Re: Choosing values for multivariate MCV lists

From: Tomas Vondra <tomas(dot)vondra(at)2ndquadrant(dot)com>
To: Dean Rasheed <dean(dot)a(dot)rasheed(at)gmail(dot)com>
Cc: PostgreSQL Hackers <pgsql-hackers(at)lists(dot)postgresql(dot)org>
Subject: Re: Choosing values for multivariate MCV lists
Date: 2019-06-23 23:54:55
Message-ID: 20190623235455.td5yjk5rsmovwjin@development
Views: Raw Message | Whole Thread | Download mbox | Resend email
Thread:
Lists: pgsql-hackers

On Sat, Jun 22, 2019 at 04:10:52PM +0200, Tomas Vondra wrote:
>On Fri, Jun 21, 2019 at 08:50:33AM +0100, Dean Rasheed wrote:
>>On Thu, 20 Jun 2019 at 23:35, Tomas Vondra <tomas(dot)vondra(at)2ndquadrant(dot)com> wrote:
>>>
>>>On Thu, Jun 20, 2019 at 06:55:41AM +0100, Dean Rasheed wrote:
>>>
>>>>I'm not sure it's easy to justify ordering by Abs(freq-base_freq)/freq
>>>>though, because that would seem likely to put too much weight on the
>>>>least commonly occurring values.
>>>
>>>But would that be an issue, or a good thing? I mean, as long as the item
>>>is above mincount, we take the counts as reliable. As I explained, my
>>>motivation for proposing that was that both
>>>
>>> ... (cost=... rows=1 ...) (actual=... rows=1000001 ...)
>>>
>>>and
>>>
>>> ... (cost=... rows=1000000 ...) (actual=... rows=2000000 ...)
>>>
>>>have exactly the same Abs(freq - base_freq), but I think we both agree
>>>that the first misestimate is much more dangerous, because it's off by six
>>>orders of magnitude.
>>>
>>
>>Hmm, that's a good example. That definitely suggests that we should be
>>trying to minimise the relative error, but also perhaps that what we
>>should be looking at is actually just the ratio freq / base_freq,
>>rather than their difference.
>>
>
>Attached are patches that implement this (well, the first one optimizes
>how the base frequency is computed, which helps for high statistic target
>values). The 0002 part picks the items based on
>
> Max(freq/base_freq, base_freq/freq)
>
>It did help with the addresses data set quite a bit, but I'm sure it needs
>more testing. I've also tried using
>
> freq * abs(freq - base_freq)
>
>but the estimates were not as good.
>
>One annoying thing I noticed is that the base_frequency tends to end up
>being 0, most likely due to getting too small. It's a bit strange, though,
>because with statistic target set to 10k the smallest frequency for a
>single column is 1/3e6, so for 2 columns it'd be ~1/9e12 (which I think is
>something the float8 can represent).
>

FWIW while doing more tests on this, I've realized a rather annoying
behavior while increasing the statistics target.

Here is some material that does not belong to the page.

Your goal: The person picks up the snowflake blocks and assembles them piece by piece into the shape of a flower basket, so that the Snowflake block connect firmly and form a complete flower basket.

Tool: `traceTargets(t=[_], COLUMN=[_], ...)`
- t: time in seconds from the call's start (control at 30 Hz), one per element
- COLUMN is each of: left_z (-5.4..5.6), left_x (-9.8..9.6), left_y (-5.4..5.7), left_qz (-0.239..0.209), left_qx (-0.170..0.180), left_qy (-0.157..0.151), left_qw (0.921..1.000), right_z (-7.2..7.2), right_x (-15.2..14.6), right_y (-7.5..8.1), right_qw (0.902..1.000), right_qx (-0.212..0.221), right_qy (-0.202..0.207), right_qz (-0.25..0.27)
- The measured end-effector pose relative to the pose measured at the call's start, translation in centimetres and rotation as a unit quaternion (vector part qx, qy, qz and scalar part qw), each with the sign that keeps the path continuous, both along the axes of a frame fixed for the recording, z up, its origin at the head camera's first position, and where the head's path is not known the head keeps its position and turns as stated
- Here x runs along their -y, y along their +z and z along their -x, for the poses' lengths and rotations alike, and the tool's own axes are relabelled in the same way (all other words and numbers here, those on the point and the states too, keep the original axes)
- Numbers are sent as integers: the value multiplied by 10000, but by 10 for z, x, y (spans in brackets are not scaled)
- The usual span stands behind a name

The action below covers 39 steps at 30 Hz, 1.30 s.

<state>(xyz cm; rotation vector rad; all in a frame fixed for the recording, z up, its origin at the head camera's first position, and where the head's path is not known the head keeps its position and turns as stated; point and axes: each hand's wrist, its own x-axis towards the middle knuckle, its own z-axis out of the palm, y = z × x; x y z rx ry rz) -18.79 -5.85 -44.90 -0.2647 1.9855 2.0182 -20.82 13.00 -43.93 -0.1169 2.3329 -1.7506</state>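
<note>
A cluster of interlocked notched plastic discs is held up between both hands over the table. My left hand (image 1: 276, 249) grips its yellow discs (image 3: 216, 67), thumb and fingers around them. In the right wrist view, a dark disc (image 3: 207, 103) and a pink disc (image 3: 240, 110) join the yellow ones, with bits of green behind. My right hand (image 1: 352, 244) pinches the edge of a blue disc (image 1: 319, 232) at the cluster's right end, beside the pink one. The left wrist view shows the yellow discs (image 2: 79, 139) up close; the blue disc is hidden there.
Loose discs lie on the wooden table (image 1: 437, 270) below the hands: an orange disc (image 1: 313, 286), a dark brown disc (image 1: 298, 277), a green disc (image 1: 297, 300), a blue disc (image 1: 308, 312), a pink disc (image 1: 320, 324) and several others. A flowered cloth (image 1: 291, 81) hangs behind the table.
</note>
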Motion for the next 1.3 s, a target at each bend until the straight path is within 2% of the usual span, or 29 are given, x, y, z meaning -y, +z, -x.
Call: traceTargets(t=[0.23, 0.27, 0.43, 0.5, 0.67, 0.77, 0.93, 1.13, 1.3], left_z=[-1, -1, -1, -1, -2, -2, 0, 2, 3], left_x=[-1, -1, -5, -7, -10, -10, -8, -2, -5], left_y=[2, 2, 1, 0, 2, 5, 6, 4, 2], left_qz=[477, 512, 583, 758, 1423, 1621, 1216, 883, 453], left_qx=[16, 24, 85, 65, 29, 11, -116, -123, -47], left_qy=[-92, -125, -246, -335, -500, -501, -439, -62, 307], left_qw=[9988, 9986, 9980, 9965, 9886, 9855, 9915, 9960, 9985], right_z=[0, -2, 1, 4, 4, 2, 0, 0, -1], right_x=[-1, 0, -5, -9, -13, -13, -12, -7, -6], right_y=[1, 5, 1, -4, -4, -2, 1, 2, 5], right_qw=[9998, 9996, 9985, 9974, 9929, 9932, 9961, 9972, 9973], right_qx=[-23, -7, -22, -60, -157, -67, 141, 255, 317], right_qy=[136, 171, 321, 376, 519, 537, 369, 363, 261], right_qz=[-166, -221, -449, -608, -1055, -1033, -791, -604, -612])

With the current algorithm picking values merely based on frequency, the
MCV list is expanded in a stable way. Increasing the statistics target
means the MCV list may grow, but the larger MCV list will contain the
smaller MCV one (ignoring changes due to a differences in the sample).

After switching to the two-phase algorithm (first picking candidates
based on mincount, then picking the items based on error) that's no
longer true. I've repeatedly seen cases when increasing the target
lowered mincount, adding candidates with larger frequency errors,
removing some of the items from the "smaller" MCV list.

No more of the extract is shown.